Yes. I realized that after I had sent the patch out. We do run
those functions with just rcu protection sometimes so something would
need to be resolved there.
>> static inline int pid_alive(struct task_struct *p)
>> {
>> - return p->pids[PIDTYPE_PID].pid != NULL;
>> + return p->signal != NULL;
>> }
>
> (this change btw is imho good regardless, because pid_alive() currently
> means "the task is not unhashed yet" anyway).
Yes.
>> static void __unhash_process(struct task_struct *p)
>> {
>> nr_threads--;
>> - detach_pid(p, PIDTYPE_PID);
>> if (thread_group_leader(p)) {
>> detach_pid(p, PIDTYPE_PGID);
>> detach_pid(p, PIDTYPE_SID);
>> @@ -65,6 +64,7 @@ static void __unhash_process(struct task_struct *p)
>> list_del_rcu(&p->tasks);
>> __get_cpu_var(process_counts)--;
>> }
>> + detach_pid(p, PIDTYPE_PID);
>
> Not sure why this change is needed... To prevent the premature
> detach_pid()->free_pid() ? But this doesn't looks possible, if
> the task is leader, p->tid->tsk == p, and detach_pid() does
This is a bit of a relic of how my patch developed.

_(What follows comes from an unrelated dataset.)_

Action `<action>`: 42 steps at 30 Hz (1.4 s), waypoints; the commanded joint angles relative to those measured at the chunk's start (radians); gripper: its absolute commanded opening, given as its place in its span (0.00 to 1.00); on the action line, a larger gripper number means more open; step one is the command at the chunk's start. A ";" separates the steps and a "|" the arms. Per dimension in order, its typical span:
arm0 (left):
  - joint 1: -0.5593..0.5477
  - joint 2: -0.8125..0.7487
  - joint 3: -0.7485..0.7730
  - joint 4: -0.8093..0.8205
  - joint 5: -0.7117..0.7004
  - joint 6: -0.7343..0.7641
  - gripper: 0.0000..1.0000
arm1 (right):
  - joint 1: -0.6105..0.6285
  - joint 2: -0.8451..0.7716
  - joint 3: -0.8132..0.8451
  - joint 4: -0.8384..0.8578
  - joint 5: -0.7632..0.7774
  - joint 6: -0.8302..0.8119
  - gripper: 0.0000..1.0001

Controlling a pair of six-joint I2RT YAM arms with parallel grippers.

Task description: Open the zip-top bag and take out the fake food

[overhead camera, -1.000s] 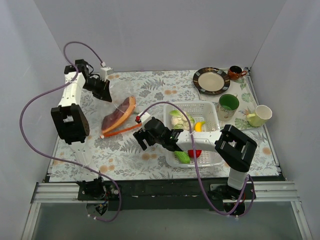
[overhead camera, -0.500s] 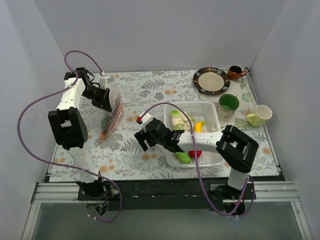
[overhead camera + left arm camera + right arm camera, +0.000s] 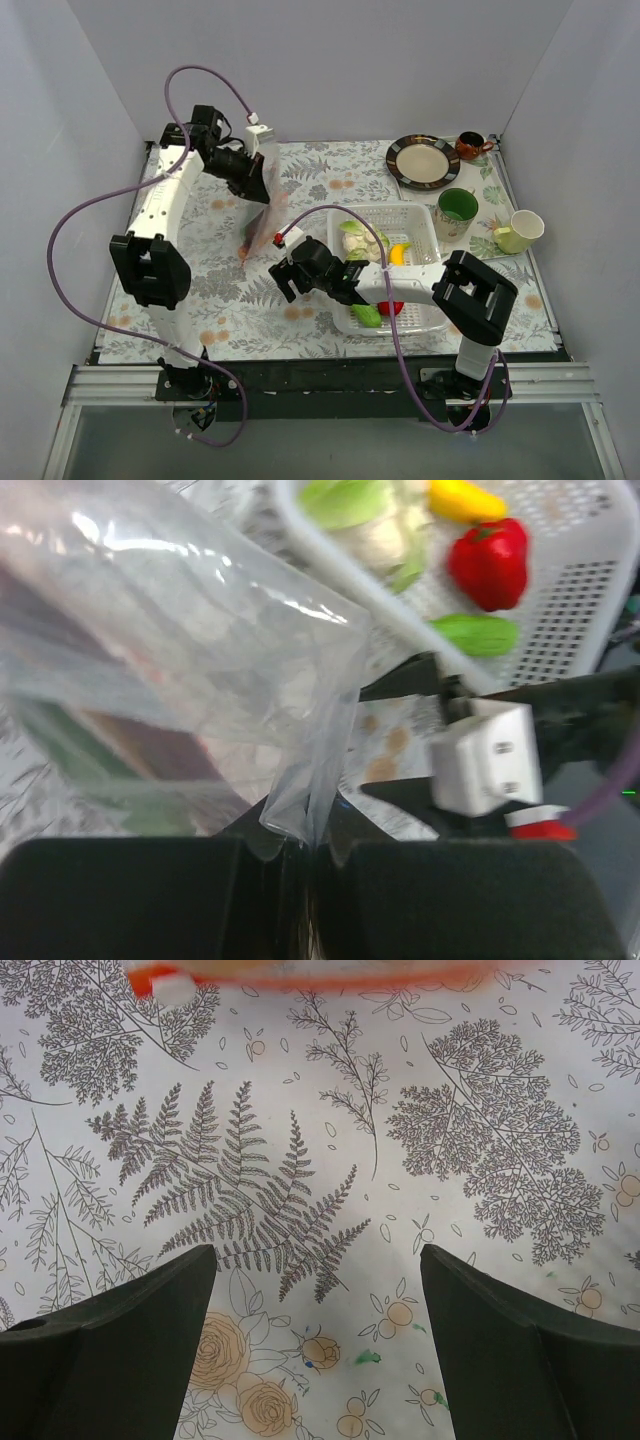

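My left gripper is shut on a bottom corner of the clear zip-top bag and holds it up above the table, left of the tray. The bag hangs down with its orange-red zip strip lowest. In the left wrist view the bag is pinched between my fingers; blurred dark red and green shapes show inside it. My right gripper is open and empty, low over the cloth below the bag; the zip strip shows at the top of its view. A cabbage, yellow piece, red pepper and cucumber lie in the tray.
The white perforated tray sits right of centre. A brown-rimmed plate, a small brown cup, a green cup and a pale cup stand at the back right. Grey walls close the sides.
My left arm has lifted the bag off the table and swung it right and back, toward the tray; the bag now hangs zip-down. The right gripper has barely moved.
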 commanded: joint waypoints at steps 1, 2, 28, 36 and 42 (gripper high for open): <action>-0.052 -0.070 -0.066 -0.063 0.116 -0.048 0.00 | -0.001 -0.061 0.003 0.035 0.037 0.006 0.91; -0.059 -0.075 -0.070 -0.063 0.119 -0.052 0.00 | -0.002 -0.074 0.000 0.030 0.046 0.006 0.91; 0.372 0.060 -0.644 0.443 -0.349 0.125 0.00 | -0.004 -0.005 0.077 -0.008 0.049 -0.029 0.90; 0.203 0.044 -0.742 0.509 -0.434 0.118 0.00 | -0.024 0.120 0.244 -0.013 -0.001 -0.049 0.90; 0.172 0.054 -0.754 0.505 -0.464 0.116 0.00 | -0.041 0.215 0.306 -0.016 -0.047 -0.040 0.87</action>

I had the "if (task->tid != tsk->signal->tgid)" check in there
and was assuming the thread group id as my pid so I could clean
things up properly. And it worked out nicer if the detach_pid
was for PIDTYPE_PID came later as I could reuse the same logic
as in de_thread.
>
> if (pid->tsk) // still used, don't free.
> return;
>
>> @@ -946,6 +920,48 @@ fastcall NORET_TYPE void do_exit(long code)
>> }
>>
>> tsk->flags |= PF_EXITING;
>> + /* Transfer thread group leadership */
>> + if (thread_group_leader(tsk) && !thread_group_empty(tsk)) {
>
> Ah, this is racy without tasklist_lock. Suppose that the current
> ->group_leader exits right now and elects us as a new leader.
Hmm. I thought I was redoing that test inside of the lock.
Anyway this hunk probably needs the most work as it is brand new code.
>> + struct task_struct *new_leader, *t;
>> + write_lock_irq(&tasklist_lock);
>> + for (t = next_thread(tsk); t != tsk; t = next_thread(t)) {
>> + if (!(t->flags & PF_EXITING))
>> + break;
>> + }
>> + if (t != tsk) {
>> + new_leader = t;
>> +
>> + new_leader->start_time = tsk->start_time;
>> + task_pid(tsk)->tsk = new_leader;
>
> So this pid won't be freed when current does detach_pid(PIDTYPE_PID), from
> now current->tid->tsk != current, so detach_pid() doesn't clear pid->tsk.
>
> But when it will be freed then?
When new_leader does detach_pid on it.
>> + transfer_pid(tsk, new_leader, PIDTYPE_PGID);
>> + transfer_pid(tsk, new_leader, PIDTYPE_SID);
>> + list_replace_rcu(&tsk->tasks, &new_leader->tasks);
>> +
>> + /* Update group_leader on all of the threads... */
>> + new_leader->group_leader = new_leader;
>> + tsk->group_leader = new_leader;
>
> This is one of the most questionable changes. Now current can't "trust" its
> ->group_leader without tasklist.
>
> As a random example, let's look at sys_setpgid(). When we take tasklist_lock
> group_leader can point to the already freed/reused memory.
>
>> + } else {
>> + write_unlock_irq(&tasklist_lock);
>> + /* Wait for the other threads to exit before continuing */
>> + for (;;) {
>> + read_lock(&tasklist_lock);
>> + if (thread_group_empty(tsk))
>> + break;
>> + __set_current_state(TASK_UNINTERRUPTIBLE);
>> + read_unlock(&tasklist_lock);
>> + schedule();
>> + }
>
> I don't get this... Who will wake us?
Oh. Duh. I totally spaced that you need a wakeup in cases like this.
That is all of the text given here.